* PROVIDED DATA
+++
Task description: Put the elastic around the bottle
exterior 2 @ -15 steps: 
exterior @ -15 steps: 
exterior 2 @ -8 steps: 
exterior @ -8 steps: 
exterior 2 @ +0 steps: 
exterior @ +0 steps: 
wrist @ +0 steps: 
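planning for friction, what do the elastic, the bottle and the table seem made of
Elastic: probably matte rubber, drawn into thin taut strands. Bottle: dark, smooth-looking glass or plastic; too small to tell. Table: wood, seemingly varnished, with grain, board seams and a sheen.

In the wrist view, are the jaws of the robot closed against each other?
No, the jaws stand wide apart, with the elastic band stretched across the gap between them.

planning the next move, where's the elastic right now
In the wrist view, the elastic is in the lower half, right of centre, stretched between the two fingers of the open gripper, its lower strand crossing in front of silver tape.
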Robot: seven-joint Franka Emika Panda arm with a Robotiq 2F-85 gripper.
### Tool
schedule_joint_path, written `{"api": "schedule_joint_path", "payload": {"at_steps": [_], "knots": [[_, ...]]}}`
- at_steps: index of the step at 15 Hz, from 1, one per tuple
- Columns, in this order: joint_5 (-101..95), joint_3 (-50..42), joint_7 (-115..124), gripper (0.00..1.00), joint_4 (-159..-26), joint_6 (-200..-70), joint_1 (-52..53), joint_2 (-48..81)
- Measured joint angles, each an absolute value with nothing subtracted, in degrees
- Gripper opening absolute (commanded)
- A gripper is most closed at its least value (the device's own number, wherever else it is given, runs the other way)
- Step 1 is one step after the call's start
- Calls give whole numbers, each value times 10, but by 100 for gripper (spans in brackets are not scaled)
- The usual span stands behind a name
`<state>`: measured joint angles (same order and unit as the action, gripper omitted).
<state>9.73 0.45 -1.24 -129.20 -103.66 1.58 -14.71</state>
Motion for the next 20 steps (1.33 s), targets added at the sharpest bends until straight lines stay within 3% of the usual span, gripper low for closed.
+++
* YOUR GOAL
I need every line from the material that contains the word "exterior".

* WRITTEN ANSWER
exterior 2 @ -15 steps: 
exterior @ -15 steps: 
exterior 2 @ -8 steps: 
exterior @ -8 steps: 
exterior 2 @ +0 steps: 
exterior @ +0 steps: 

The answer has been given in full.